Motivation is one of the most important factors in language learning. Children with a good attitude towards English are more likely to work hard and keep going when learning gets challenging.
Our exams are designed to motivate children by building their confidence step by step. We aim to bring learning to life – covering topics that children are familiar with and developing the skills they need to make friends, study and work in English.
What motivates children to learn a language?
There are two main types of motivation.
- Learning English for a particular purpose – for example to get a job, get into university, to travel.
- Learning English because you enjoy learning, having fun and making progress. This tends to be the most effective form of motivation.1
Children are also more motivated when they have a positive impression of English-speaking people and cultures. If they like the music, films or sports, they are more likely to want to learn the language.
What motivates children at different ages?
Essentially, it’s the same. Learners of all ages achieve more when they are intrinsically motivated. In other words, when the learning experience is fun, interesting and meaningful.
Children will want to learn if they have extrinsic motivation, such as getting a reward for good results, or needing English for university studies. But as Steve Jobs said: ‘The only way to do great work is to love what you do.’
How can parents influence their child’s motivation?
Research shows that parents’ attitudes towards education have a significant impact on their children’s attitudes towards learning.
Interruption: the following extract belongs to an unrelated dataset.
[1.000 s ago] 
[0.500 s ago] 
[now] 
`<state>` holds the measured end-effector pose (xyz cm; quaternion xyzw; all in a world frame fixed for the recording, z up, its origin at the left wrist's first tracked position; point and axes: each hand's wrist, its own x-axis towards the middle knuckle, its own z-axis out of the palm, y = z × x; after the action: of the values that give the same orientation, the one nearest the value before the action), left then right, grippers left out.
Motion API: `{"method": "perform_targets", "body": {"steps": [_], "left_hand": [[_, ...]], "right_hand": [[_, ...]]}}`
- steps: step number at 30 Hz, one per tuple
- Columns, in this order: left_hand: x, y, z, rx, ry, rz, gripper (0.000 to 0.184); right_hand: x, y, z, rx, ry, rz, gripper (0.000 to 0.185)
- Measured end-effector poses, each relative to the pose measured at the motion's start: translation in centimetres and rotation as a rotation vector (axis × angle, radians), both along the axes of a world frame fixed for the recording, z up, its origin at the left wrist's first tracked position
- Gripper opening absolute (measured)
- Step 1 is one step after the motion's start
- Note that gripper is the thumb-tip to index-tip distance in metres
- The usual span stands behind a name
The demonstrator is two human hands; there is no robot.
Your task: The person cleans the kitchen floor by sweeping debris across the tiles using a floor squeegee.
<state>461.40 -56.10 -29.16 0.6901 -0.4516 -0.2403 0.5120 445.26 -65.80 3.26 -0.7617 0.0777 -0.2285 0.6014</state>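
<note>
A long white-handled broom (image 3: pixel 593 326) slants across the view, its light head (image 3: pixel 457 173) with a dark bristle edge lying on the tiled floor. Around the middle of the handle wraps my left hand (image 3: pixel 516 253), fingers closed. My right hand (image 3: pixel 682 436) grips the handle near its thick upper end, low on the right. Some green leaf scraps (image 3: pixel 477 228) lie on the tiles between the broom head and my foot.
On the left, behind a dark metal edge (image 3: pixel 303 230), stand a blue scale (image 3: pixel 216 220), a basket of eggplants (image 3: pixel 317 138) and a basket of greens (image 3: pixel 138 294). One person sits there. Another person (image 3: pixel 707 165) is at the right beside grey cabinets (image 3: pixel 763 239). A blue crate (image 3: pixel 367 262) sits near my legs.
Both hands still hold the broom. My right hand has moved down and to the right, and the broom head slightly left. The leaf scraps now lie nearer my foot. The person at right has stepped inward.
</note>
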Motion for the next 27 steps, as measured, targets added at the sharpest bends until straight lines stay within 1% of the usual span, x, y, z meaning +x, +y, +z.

If you are enthusiastic about learning, it’s more likely that your child will be too.
Just like any other skill, motivation can be encouraged and improved. Children are most motivated when:
- They feel that a learning activity is interesting and meaningful.
- Give your child lots of opportunities to explore their interests and favourite play activities in English. Any language ‘work’ you do at home that is fun, varied, attention-grabbing or creative will help your child prepare for their tests and develop their English language skills in a natural, stress-free way.
- They believe that the learning activity can be successfully completed.
- It’s important to have learning activities at the right level. If an activity is far too easy or too difficult, it can be uninspiring and demoralising.
- Children have different preferences for how they take in information. Some like to listen to explanations and discuss, some like to look at diagrams and pictures, some like to actively experiment and create. Make a note of what works best – success builds motivation.
- They have some control over how to do the activity.
- It can be really motivating to have some choices. It usually encourages children to work harder and produce more creative work. It also helps them learn to take control of their own learning and be responsible for their decisions.
- They will get approval from someone they care about.
- Like everyone, children want to be ‘good’ at things and want their parents to be proud of them. Praise them to create a sense of success and encourage them when they take ‘risks’. Help them turn mistakes into opportunities for learning.
- You could try saving a piece of work or videoing an activity your child has enjoyed doing. Put a date in the calendar to do the activity again. Then compare the two pieces of work and focus on your child’s achievements. This is a clear way to show your child how they are improving in their studies.
1 Forbes, Motivation Matters: 40% Of High School Students Chronically Disengaged From School (accessed 30 November 2017).